Brasileira com fadiga crônica conta como descobriu síndrome
O primeiro passo para desvendar o mistério é o exame de sangue. Foi assim que a Lourdes iniciou a investigação da fadiga.
“Eu sempre fui uma pessoa extremamente ativa, dinâmica e de uns tempos pra cá, de um ano e meio para cá eu comecei a sentir cansaço. Eu não consigo dormir a noite toda, eu não consigo acordar na hora, não consigo fazer as coisas que eu fazia com eficiência, com a mesma alegria, com o mesmo jeito. Meu corpo às vezes dói, dores às vezes musculares”, conta a gerente de contas Lourdes Helena Squeff.
Na peregrinação em busca do diagnóstico ela fez outros tipos de exame. Na falta de respostas achou que estivesse com depressão.
“A depressão além do cansaço tem outros sintomas, ela tem o humor deprimido. Tudo é visto de uma forma difícil. A pessoa perde a vontade das coisas, ela fica inibida com tudo, ela fica mais isolada, então depressão é um leque muito maior do que só o cansaço. Cansaço é um pedaço disto”, explica o doutor em psiquiatria Kalil Duailibi.
Um psiquiatra especialista em fadiga descobriu alterações hormonais.
“Nós tivemos aí uma queda, provavelmente uma estimulação excessiva da glândula supra renal, que produz aquele hormônio do stress chamado cortisol. Abaixou sua resistência e acabou gerando aí um quadro de fadiga crônica”, diz Cyro Masci.
A fadiga crônica é uma síndrome provocada pelo cansaço persistente. Atinge duas vezes mais as mulheres. Pode ser desencadeada por uma rotina estressante associada a má qualidade de vida.
“Essa fadiga em geral ela não melhora com o descanso. O indivíduo descansa um pouco, ele acorda e continua fadigado, cansado, e muitas vezes vem associado a outros sintomas como dor de garganta, uma febrícula, distúrbios de memória, raciocínio, dores musculares”, afirma o doutor em reumatologia da Unifesp, Roberto Heyman.
Lourdes sempre foi uma workaholic convicta. Atuava na da área de cosméticos visitando clientes, mas no período de produção desta reportagem, pediu demissão. Além de fadiga crônica ela também foi diagnosticada com síndrome de Burnout, 'queimado' em inglês, um esgotamento causado pelo excesso de trabalho.
“As pessoas que sofrem de Burnout de um modo muito característico. Colocam todos os ovos numa cesta só, todas as suas fontes de gratificação, toda a sua alegria de viver está no seu trabalho”, explica o psiquiatra Cyro Masci.

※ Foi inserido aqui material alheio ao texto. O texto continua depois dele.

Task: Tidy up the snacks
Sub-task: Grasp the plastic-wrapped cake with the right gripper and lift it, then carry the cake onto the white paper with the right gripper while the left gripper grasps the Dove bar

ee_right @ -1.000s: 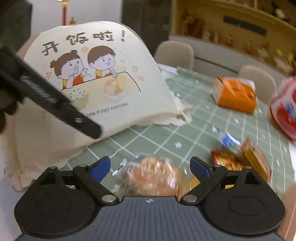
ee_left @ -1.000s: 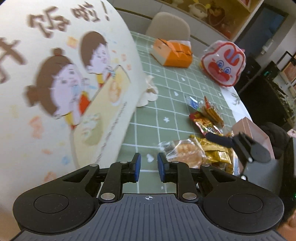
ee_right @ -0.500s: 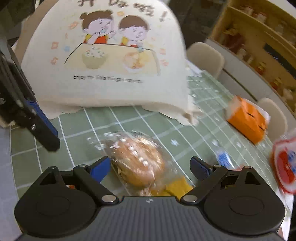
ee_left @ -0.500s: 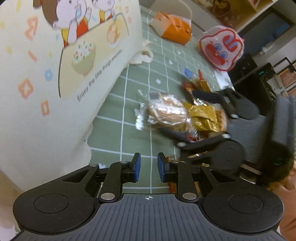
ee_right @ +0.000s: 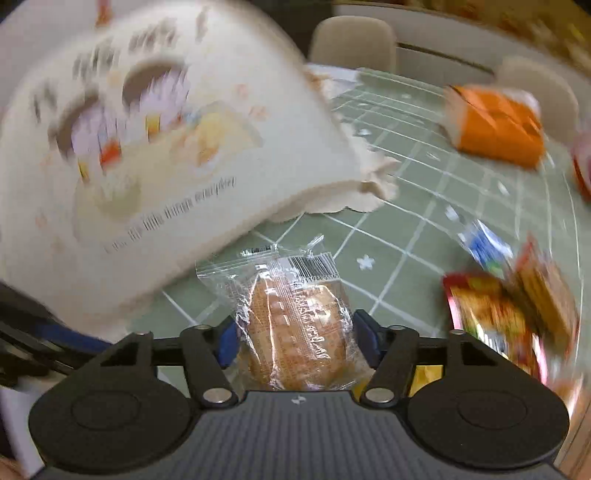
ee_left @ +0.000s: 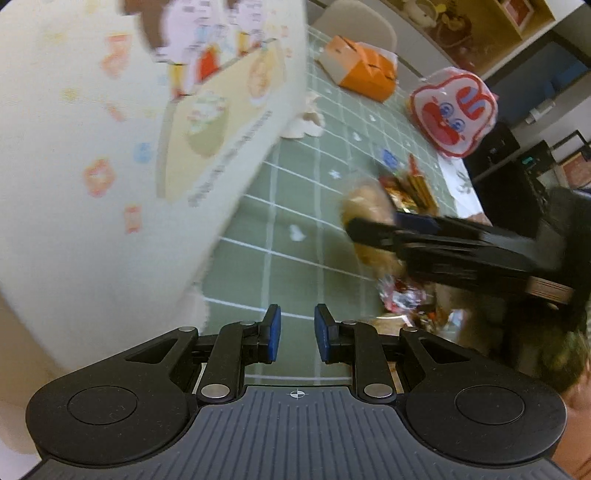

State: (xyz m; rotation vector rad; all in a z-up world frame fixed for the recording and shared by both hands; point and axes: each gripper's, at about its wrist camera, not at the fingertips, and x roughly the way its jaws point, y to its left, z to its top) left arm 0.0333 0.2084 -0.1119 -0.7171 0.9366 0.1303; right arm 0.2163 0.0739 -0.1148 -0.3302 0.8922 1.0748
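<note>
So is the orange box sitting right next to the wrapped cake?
No, the orange box sits far back on the green table, while the wrapped cake is up front between the right gripper fingers.

A home dining room. The tabletop (ee_left: 325, 206) wears a green checked cloth printed with small white flowers, and beige upholstered chairs (ee_right: 352, 40) stand along its far side. Behind them runs a wooden shelf unit (ee_left: 476, 22) holding small figurines. A cream fabric food cover (ee_right: 155, 147) with cartoon children eating sits on the cloth.
</note>
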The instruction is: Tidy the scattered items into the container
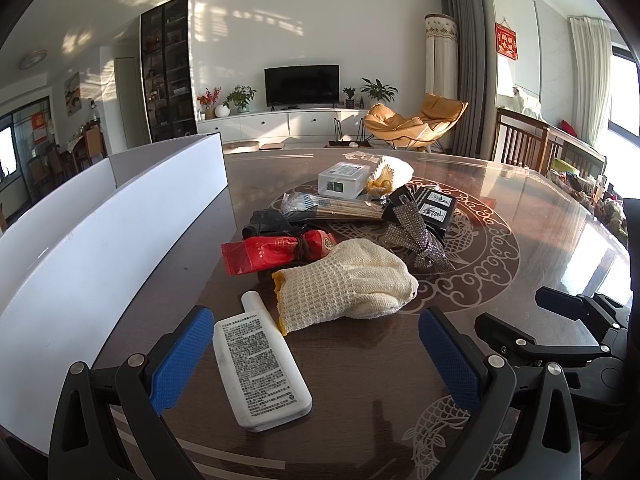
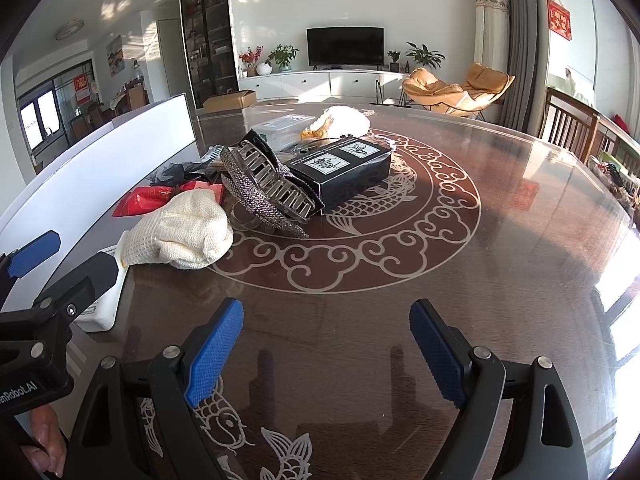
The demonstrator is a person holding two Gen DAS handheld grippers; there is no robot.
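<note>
My left gripper (image 1: 316, 354) is open low over the table, with a white flat bottle (image 1: 258, 364) lying between its blue pads, close to the left one. Just beyond lies a cream knit glove (image 1: 348, 280), then a red packet (image 1: 276, 254), a rhinestone hair claw (image 1: 416, 242), a black box (image 1: 434, 210), a bundle of sticks (image 1: 344, 212), a clear plastic box (image 1: 344, 180) and a second glove (image 1: 390, 172). The white container (image 1: 100, 240) stands along the left. My right gripper (image 2: 326, 344) is open over bare table, short of the glove (image 2: 188, 232) and hair claw (image 2: 268, 192).
The dark round table (image 2: 520, 208) has a glass top with fish patterns. Wooden chairs (image 1: 520, 140) stand at its far right edge. The left gripper (image 2: 44, 276) shows at the left of the right wrist view, with a hand (image 2: 44, 440) below it.
</note>
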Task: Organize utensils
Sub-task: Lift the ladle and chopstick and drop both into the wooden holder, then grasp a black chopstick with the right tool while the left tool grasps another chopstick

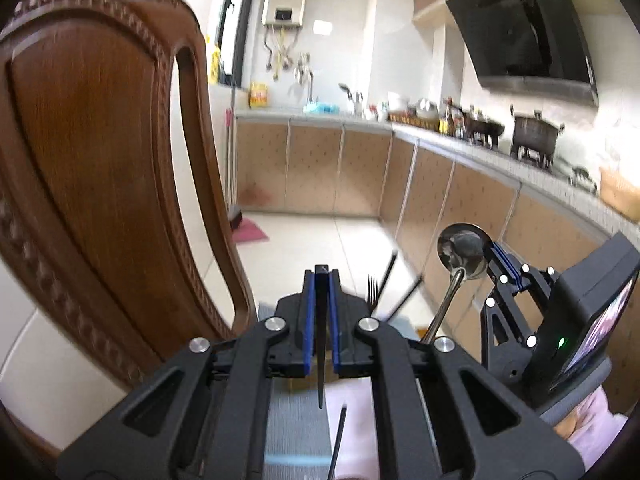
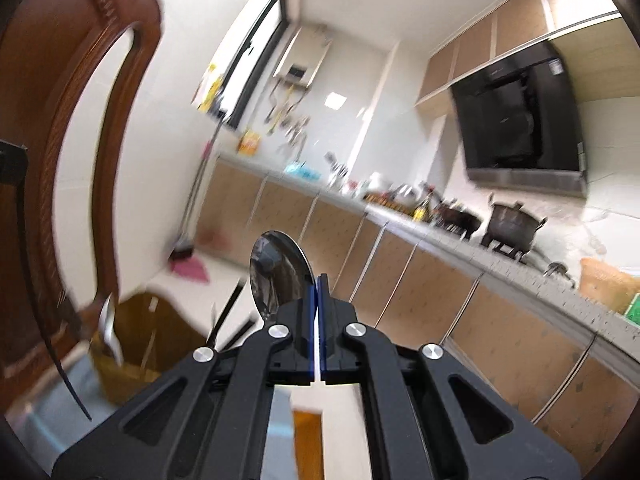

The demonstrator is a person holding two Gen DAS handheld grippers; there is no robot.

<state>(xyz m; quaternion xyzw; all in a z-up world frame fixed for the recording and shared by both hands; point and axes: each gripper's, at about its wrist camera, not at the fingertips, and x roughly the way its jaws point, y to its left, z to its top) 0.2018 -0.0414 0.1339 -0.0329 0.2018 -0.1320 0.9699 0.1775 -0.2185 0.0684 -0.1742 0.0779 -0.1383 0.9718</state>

O tratamento teve remédios fitoterápicos para melhorar o funcionamento do intestino e do sono. Mas o fundamental foi dedicar algumas horas do dia a ela mesma, com mais lazer e exercícios físicos.
“Eu estou me sentindo bem melhor depois desses dois meses de tratamento. Não tenho mais o sono picado, não fico mais agitada durante a noite, eu estou me sentindo bem melhor mais tranquila”, diz Lourdes.
Disposição renovada para novos desafios
“Vou começar a estudar, me atualizar, fazer marketing digital, voltei a fazer línguas. E eu tenho muitos planos pela frente sim”, conta Lourdes.